I closed my gaping mouth and snapped at Jo Jo, “Don’t you have work to do?”

He walked away with a wide grin on his pierced lips, and I caught the fist bump he handed Elbert when he strolled past the Johnson’s booth.

I tried to get myself together, but crap, it wasn’t easy.

Billy Bob smiled at me. My stomach fluttered. Unfortunately, I hadn’t noticed the pretty, blonde-haired woman directly behind him until she stepped into view. She moved up beside him and looped her arm around his. I wanted to punch her in her shiny, pretty face.

“Hey, doc,” trilled Sunny. She waved at Billy Bob from across the room.

Thanks to Sunny and her haphazard psychic visions—and her penchant for finding trouble—she’d managed to lead the charge to find me before the hunters could finish me off. Sunny got to know the doc quite well during that time, and while she was married to my brother Babe, she and Billy Bob had maintained a close friendship. I couldn’t be mad at her. She’d fought for my freedom, the way only a BFF can. She was beautiful inside and out, and I felt grateful to have her in my life. Today, she wore her golden hair in a ponytail. The style really showed off her large, striking green eyes. The pink V-neck shirt she’d just changed into showed off her other large assets as well. She’d already been blessed with good boobs before pregnancy. Now that she was nursing my adorable infant nephew, her boobs were almost in Dolly Parton territory.

The werewolf grinned at her. Hmph. Any idiot could see he was in love with my best friend. However, she was married to my brother, Babel, and Billy Bob making goo-goo eyes at her was plain ol’ wrong. It had
nothing
to do with him not making goo-goo eyes at me.

“Hey, Sunny,” he said back. “How you feeling?”

“Really good,” she replied, all bright and perky. “Those herbs you gave me have really helped with Jude’s colic.”

He chuckled. “I’m glad to hear it. Bring him by next week for his five-month checkup.”

“You got it.” She smiled, her lashes batting hard enough to stir up a breeze.

“Anytime. You don’t need an appointment.” He laughed again. The sound hit all my buttons. I glared at Sunny. She noticed my look, smiled sweetly, and shrugged.

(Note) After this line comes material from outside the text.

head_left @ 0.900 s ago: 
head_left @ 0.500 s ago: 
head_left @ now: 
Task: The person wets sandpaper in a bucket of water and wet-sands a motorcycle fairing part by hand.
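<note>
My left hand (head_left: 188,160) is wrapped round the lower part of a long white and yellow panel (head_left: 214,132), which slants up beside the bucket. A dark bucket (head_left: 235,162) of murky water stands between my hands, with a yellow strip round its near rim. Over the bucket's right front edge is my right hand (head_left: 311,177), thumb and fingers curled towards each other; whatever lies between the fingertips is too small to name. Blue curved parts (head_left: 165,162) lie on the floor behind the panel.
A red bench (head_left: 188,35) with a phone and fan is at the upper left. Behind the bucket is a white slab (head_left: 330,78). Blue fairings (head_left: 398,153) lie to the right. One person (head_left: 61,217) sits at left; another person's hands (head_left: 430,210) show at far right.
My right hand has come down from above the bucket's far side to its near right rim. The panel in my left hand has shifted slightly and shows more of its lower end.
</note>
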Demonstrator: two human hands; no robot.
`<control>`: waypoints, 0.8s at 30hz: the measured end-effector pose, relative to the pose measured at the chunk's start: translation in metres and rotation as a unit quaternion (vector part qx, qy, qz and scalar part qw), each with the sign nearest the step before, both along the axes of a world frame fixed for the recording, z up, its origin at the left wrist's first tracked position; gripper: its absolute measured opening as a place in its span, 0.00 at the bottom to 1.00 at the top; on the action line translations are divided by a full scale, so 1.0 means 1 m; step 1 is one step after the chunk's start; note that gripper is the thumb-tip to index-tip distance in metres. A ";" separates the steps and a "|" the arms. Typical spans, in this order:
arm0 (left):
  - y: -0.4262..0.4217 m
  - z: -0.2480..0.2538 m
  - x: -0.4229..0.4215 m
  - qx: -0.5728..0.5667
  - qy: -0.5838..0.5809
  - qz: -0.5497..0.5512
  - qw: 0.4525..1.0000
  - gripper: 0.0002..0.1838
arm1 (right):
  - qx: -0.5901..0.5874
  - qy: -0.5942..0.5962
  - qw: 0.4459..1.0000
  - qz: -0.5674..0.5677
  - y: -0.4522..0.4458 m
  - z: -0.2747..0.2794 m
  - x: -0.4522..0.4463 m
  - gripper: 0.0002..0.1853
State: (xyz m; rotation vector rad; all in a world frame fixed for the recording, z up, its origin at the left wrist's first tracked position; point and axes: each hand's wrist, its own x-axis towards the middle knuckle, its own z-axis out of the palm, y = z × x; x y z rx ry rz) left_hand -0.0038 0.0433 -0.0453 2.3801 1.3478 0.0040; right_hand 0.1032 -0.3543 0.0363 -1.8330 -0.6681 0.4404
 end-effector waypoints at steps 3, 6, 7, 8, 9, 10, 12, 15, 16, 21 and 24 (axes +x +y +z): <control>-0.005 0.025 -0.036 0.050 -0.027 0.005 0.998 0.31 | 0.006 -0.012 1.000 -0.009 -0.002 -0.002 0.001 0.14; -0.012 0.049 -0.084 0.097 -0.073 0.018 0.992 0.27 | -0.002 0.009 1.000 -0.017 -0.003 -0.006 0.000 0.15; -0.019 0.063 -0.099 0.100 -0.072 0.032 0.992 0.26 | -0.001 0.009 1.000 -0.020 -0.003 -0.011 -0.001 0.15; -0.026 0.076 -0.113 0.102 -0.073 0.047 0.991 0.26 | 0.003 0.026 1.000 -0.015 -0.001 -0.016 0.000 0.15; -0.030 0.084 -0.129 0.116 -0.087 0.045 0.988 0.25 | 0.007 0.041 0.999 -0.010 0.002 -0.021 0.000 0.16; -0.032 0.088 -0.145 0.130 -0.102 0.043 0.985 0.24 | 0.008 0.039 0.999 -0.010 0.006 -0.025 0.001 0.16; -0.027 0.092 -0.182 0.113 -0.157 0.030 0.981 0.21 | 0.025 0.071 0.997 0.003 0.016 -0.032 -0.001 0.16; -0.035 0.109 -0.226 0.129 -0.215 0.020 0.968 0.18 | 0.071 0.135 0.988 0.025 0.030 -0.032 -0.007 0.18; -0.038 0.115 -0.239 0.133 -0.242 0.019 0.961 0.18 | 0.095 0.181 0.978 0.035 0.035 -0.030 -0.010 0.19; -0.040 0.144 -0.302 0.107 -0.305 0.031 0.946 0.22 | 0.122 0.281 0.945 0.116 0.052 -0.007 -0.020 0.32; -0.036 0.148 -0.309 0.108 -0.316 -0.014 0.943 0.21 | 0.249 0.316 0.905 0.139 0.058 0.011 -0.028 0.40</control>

Apparently, I wasn’t the only one glaring. The shiny little blonde, still clinging to Billy Bob’s arm, shot daggers at my bestie. She clearly didn’t want his attention focused anywhere else but on her. I tapped the counter to draw their attention away from Sunny. I’d hate to have to beat a bitch for making angry eyes at my friend.

She wasn’t a local, which meant she was here for the festival. I wondered what her animal could be. Since I grew up an integrator, I’d never really learned all the characteristics for the different therian ethnicities. In their human forms, most therians had minor traits that revealed their inner animals. For example, werecoyotes have similar bone structure and build. We tend to be taller than average and have high cheekbones, wide mouths, square jaws, and straight noses. Raccoons, like Sheriff Taylor and his wife Jean, have the tale-tell darker circles around the eyes and wide cheeks. Ruth Thompson, one of my very good friends, and the local go-to gal is a spotted white tail deer. Deer are more delicate in their features, and they have the kind of beauty written about in fairy tales. They can seem almost nymph-like, even the men, like her husband Ed and all her boys.

Those were the obvious ones, but I’m unfamiliar with the therian groups outside of Peculiar, so I was no better than a human at identifying them. Of course, there are the hybrids as well, like Jo Jo, our bus boy-slash-waiter-slash-dishwasher who is half coyote, half mountain lion. His face is more narrow and longer than a normal coyote, but he has a similar height and build. Even still, if Ruth Thompson hadn’t told me, I would never have guessed.

The blonde who clung to Billy Bob had a tiny nose and pouty lips and big, blue, doll eyes that all screamed weasel to me. Also, her itty bitty waist told me she wasn’t drowning any sorrows in potato salad.

“Pie?” I asked her, pulling out a slice of coconut cream pie with coconut whipped topping from the refrigerated display case. I pushed it across the counter.